I fall back, giving him point as his status demands, but I do not let the challenge and defiance leave my eyes. Regar may be First of our party, and leader of our tribe for that matter, but his ways are on the way out, and he knows it well.
His father’s cruelty and brutality led to a period of prosperity for our people, but that cruelty has only festered in his sons. And it is something I would take great pleasure in ripping out by the root.
Regar’s fist shoots into the air and the party glides to a silent stop. I can sense Nax and Geleth at my flank, so I do not bother to look back for them. They are both young, even younger than me, but they have shown great prowess in the lesser hunts.
But this will be the first time they stalk prey that fights with weapons of its own.
“The Valat is near,” Regar says in a low voice. “Their filthy scent is enough to choke on. Know it well or it will be the last
thing you smell before your death.”
That last is for me, and I grunt acknowledgment. It is my spear that is to taste the blood of the enemy this time, for it is my Proving.
“When we pass near the dark stream ahead, Dekkar will lead until this is over. Or he is.”
Again, I grunt, ignoring the slight. I know how much he would like for me to fall during my Proving, and I will not give him that satisfaction. It is nearly a miracle that he has finally given in and allowed my Proving, and the fact that Regar is here to lead the event is not a good sign.
Of the two brothers, Regar got the gift of cunning and guile. Haelar, by the other token, is as dim as an unlit cave, but his gifts were double helpings of cruelty and brute strength.
“You striplings will observe and only heft your weapons if one is aimed at your thick skulls,” Regar begins. “And I—”
“What is that?” Geleth interrupts.
Regar lifts his spear, likely to break the stripling’s jaw for speaking out of turn, but a powerful roaring descends from all directions, causing all eyes to lift skyward.

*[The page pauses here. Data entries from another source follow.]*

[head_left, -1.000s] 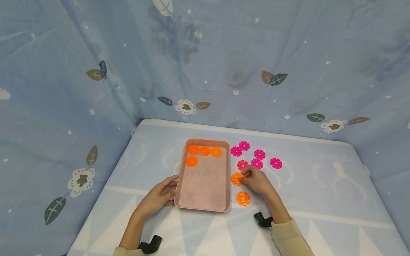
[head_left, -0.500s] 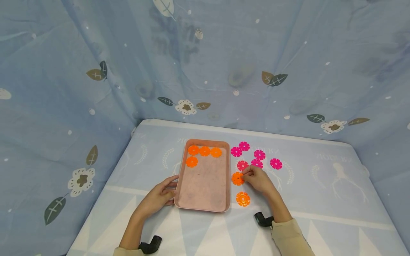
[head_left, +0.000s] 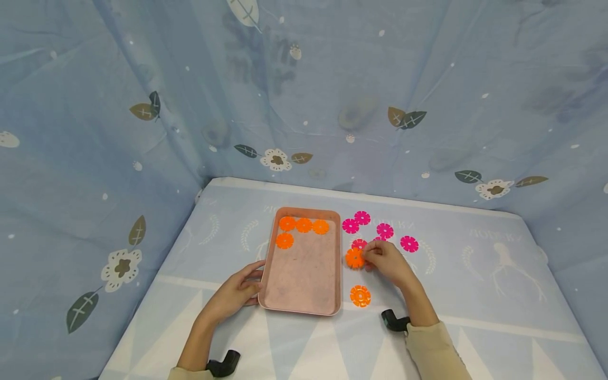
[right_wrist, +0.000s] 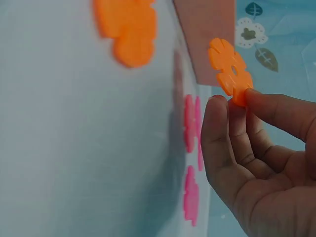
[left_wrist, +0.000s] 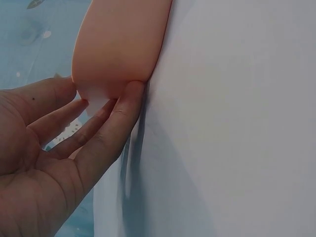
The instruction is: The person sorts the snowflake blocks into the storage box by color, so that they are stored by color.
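A pink rectangular tray lies on the table in the head view, with several orange snowflake discs at its far end. My left hand rests at the tray's left side; in the left wrist view its extended fingers touch the outside of the tray wall. Right of the tray, my right hand pinches an orange interlocking snowflake disc by its edge between thumb and fingers, tilted up off the table. Another orange disc lies nearer to me, beside the tray's right edge.
Several magenta discs lie on the table to the right of the tray, some touching. A red-pink disc is partly covered behind the held one. Patterned blue cloth hangs behind the table. Black wrist mounts sit below both hands.
My right hand has lifted the orange disc from the table and moved it slightly away from me. The left hand and tray stay where they were.
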`<state>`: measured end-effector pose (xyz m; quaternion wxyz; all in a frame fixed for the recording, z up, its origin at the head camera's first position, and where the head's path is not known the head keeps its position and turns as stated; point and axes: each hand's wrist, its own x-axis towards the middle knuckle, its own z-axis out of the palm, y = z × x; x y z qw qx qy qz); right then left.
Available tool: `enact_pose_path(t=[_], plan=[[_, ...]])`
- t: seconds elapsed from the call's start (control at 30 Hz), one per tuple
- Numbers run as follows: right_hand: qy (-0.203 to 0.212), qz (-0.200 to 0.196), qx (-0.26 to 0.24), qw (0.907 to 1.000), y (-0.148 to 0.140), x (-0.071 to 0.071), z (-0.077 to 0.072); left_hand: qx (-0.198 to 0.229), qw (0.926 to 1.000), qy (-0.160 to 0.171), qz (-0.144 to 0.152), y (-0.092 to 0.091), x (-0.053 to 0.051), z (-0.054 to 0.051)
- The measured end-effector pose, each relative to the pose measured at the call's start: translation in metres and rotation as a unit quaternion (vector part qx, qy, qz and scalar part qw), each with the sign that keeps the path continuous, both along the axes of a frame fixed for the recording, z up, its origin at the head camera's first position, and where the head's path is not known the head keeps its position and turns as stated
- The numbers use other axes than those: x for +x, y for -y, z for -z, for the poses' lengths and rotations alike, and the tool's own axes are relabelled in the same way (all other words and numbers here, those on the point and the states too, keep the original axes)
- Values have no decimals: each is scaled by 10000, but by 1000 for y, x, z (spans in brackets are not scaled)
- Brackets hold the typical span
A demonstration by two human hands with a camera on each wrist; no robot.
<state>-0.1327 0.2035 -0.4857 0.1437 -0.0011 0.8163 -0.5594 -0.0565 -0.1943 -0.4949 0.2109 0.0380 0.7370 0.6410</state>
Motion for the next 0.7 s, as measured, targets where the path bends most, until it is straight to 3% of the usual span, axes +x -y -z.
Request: enact_pose_path(t=[0.3, 0.7], plan=[[-121, -72, -56, 9999, 8, -17, -21, 25, 10000, -12, -3, 0, 0, -1], [-235, -407, -346, 9983, 39, -38, -48, -9, 10000, -39, 20, 1, -1, 3]])
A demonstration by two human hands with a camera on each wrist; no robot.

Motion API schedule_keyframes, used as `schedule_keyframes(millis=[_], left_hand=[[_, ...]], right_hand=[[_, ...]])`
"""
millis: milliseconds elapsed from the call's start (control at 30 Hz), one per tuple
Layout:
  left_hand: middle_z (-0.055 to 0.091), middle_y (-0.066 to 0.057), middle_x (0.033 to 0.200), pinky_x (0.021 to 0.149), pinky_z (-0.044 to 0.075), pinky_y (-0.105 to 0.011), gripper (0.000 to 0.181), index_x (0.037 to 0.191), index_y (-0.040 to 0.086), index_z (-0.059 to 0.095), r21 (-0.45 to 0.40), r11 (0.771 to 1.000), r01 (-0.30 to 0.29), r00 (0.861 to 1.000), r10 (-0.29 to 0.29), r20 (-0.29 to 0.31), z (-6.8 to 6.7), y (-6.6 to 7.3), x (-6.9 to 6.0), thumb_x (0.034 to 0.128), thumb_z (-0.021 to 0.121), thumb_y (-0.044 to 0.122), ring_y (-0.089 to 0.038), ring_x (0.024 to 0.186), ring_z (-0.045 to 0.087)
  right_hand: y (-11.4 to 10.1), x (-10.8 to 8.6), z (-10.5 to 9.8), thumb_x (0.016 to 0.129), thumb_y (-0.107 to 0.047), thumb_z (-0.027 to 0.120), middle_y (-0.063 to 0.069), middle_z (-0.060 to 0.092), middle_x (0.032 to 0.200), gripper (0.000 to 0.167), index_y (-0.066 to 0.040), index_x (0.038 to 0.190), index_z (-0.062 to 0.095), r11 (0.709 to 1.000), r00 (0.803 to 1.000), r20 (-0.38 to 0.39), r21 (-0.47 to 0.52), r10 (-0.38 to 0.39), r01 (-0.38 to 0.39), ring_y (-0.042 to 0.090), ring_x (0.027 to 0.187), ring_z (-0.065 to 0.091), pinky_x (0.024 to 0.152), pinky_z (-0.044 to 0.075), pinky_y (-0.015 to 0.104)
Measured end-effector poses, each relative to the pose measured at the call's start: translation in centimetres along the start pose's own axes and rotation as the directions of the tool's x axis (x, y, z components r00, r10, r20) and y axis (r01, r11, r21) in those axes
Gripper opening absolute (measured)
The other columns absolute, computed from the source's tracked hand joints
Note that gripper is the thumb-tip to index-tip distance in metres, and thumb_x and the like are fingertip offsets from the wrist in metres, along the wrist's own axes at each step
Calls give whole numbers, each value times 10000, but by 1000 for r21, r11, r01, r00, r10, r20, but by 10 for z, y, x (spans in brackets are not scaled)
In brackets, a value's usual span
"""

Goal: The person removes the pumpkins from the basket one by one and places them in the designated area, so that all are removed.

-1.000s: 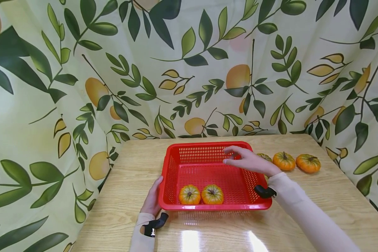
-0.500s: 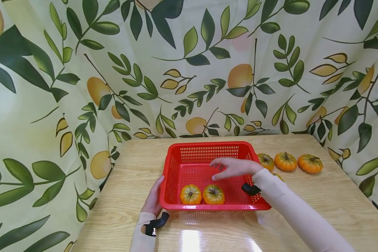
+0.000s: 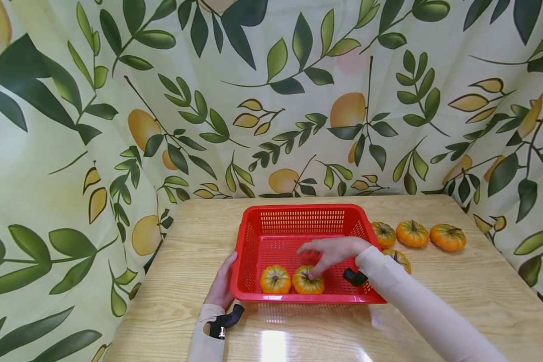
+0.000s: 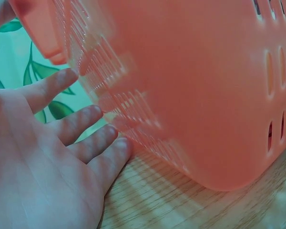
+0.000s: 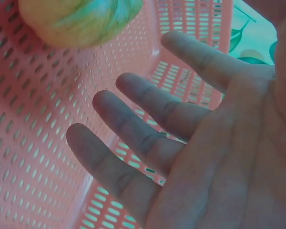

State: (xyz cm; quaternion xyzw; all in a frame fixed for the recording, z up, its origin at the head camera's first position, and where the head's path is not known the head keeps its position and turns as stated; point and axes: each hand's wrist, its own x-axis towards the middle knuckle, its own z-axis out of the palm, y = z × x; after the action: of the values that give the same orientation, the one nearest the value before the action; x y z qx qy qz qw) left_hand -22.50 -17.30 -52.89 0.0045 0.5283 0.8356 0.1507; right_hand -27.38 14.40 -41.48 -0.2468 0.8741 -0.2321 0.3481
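Note:
A red plastic basket (image 3: 298, 254) with slotted walls stands on the table. Two small orange-and-green pumpkins lie inside near its front wall: a left pumpkin (image 3: 275, 280) and a right pumpkin (image 3: 305, 286). My right hand (image 3: 332, 253) reaches in over the right wall, its fingers spread and nothing in its grasp. The thumb overlaps the right pumpkin in the head view; I cannot tell whether it touches. In the right wrist view one pumpkin (image 5: 78, 24) lies beyond the fingers. My left hand (image 4: 52, 148) rests extended fingertips against the basket's outer left side.
Several more pumpkins sit on the wooden table (image 3: 199, 226) right of the basket, among them a far-right pumpkin (image 3: 448, 237) and one partly behind the right forearm, a half-hidden pumpkin (image 3: 399, 259). A leaf-patterned curtain (image 3: 253, 120) surrounds the back and sides.
My right hand has moved left and down, from over the basket's right wall to above the right pumpkin. The left hand stays at the basket's left side.

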Motion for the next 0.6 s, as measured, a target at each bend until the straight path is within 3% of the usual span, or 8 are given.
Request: schedule_keyframes(millis=[300, 600], left_hand=[[592, -53, 1361, 987, 536, -357, 615, 1508, 132, 386, -1, 1000, 4, 1000, -4, 3, -1, 0, 0, 1020, 471, 497, -204, 1184, 581], [605, -16, 1319, 983, 541, -342, 601, 1492, 138, 378, 22, 1000, -9, 998, 7, 60, -3, 0, -2, 1027, 444, 513, -173, 1158, 595]], right_hand=[[-3, 4, 11, 805, -382, 832, -40, 550, 1385, 605, -320, 1351, 579, 1000, 1000, 1, -30, -3, 3, 212, 1280, 493, 1106, 424, 525], [-2, 7, 15, 816, -376, 826, -46, 558, 1355, 574, -330, 1337, 591, 999, 1000, 18, -44, -5, 6, 204, 1268, 492, 1116, 419, 522]])
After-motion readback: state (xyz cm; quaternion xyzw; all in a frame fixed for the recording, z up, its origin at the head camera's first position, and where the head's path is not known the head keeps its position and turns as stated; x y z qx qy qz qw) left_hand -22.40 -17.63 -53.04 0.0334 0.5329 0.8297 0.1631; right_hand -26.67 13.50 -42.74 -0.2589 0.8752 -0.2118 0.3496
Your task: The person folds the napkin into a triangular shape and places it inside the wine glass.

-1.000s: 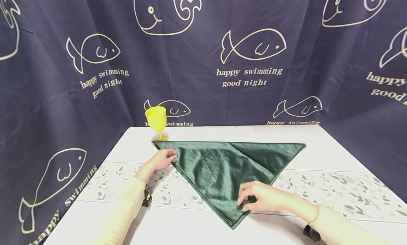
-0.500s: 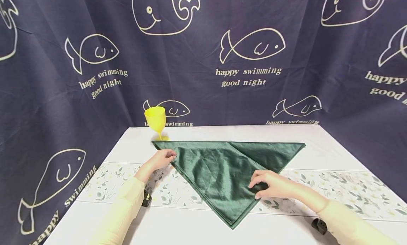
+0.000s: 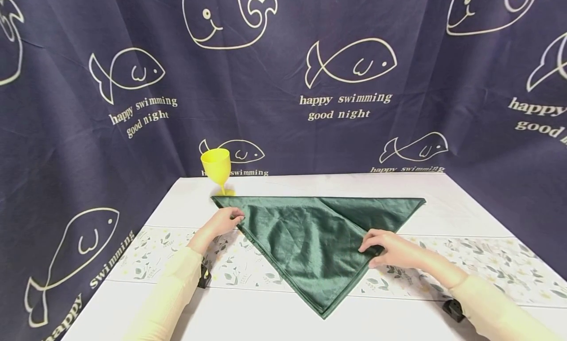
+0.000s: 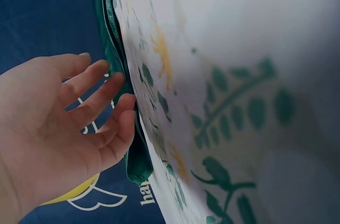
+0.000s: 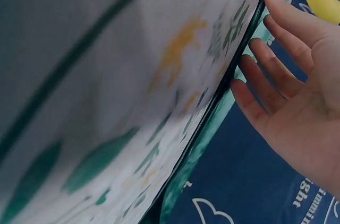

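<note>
A dark green satiny cloth (image 3: 305,252), folded into a triangle, lies flat with its long edge at the back and a point toward me. My left hand (image 3: 225,219) rests at its left slanting edge, fingers loosely bent. The left wrist view shows the fingertips (image 4: 118,79) at the cloth's edge, with no pinch visible. Along the right slanting edge is my right hand (image 3: 394,250), thumb and fingers apart. In the right wrist view those fingertips (image 5: 237,83) touch or nearly touch the cloth's edge; nothing is gripped.
A yellow goblet (image 3: 216,165) stands upright behind the cloth's left corner. Beneath everything is a white table (image 3: 248,311) with a leaf-patterned band (image 3: 460,267) across it. Dark blue curtains (image 3: 283,134) with fish drawings enclose the back and sides.
My right hand has slid back and to the right along the cloth's right edge, away from the front point. The left hand and the cloth look unmoved.
</note>
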`<state>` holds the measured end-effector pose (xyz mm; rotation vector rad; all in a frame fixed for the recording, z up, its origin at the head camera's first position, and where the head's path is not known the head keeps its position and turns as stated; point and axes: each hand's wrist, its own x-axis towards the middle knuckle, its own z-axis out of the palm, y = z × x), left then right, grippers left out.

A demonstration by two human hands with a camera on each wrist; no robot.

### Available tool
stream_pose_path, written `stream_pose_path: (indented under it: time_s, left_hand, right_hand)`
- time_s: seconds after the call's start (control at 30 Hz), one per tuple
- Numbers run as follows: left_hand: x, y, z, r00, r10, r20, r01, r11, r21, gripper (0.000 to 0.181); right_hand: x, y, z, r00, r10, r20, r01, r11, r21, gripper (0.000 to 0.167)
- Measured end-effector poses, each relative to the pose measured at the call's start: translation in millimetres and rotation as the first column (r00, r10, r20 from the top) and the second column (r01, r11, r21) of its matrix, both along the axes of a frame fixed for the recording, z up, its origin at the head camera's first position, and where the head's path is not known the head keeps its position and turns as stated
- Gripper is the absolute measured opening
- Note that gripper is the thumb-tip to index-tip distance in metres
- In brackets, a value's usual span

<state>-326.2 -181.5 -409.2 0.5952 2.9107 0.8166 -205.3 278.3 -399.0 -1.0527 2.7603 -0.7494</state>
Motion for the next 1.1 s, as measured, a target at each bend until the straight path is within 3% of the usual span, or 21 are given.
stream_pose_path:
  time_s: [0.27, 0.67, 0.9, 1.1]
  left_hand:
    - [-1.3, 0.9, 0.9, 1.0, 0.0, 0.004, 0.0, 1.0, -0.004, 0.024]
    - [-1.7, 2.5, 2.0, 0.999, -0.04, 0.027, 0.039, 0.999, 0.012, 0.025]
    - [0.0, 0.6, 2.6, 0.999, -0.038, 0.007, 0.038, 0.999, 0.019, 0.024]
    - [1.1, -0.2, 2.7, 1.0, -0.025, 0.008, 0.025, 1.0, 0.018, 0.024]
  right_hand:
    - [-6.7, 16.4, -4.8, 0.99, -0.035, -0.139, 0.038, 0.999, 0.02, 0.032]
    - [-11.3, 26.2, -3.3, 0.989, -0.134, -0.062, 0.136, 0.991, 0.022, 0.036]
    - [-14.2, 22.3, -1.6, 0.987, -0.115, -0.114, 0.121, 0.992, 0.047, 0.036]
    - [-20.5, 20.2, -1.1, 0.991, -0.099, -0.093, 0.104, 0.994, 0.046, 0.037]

“Falling stars,” Nax cries out. “What does it mean, First?”
Regar remains silent as we watch the bright streaks of light slice across the red sky of evening.
My mouth falls agape as I watch the spectacle. The lights seem to multiply before us, becoming five bright scratches against the crimson background.
And one of those bright scratches is getting larger and closer than the others.
“It is a sign from the sky gods,” Regar says, an awed quality in his tone. “This is not to be the day of your Proving, Dekkar. The gods have spoken.”
“The fuck they have,” I say, moving to stand face to face with our First. “You keep finding reasons to make me wait! Six moons late, and I have remained patient. We will go on tonight.”
Regar’s hand slides to the throat of his spear, but he does not lift it. Yet. “Do not forget yourself, stripling.”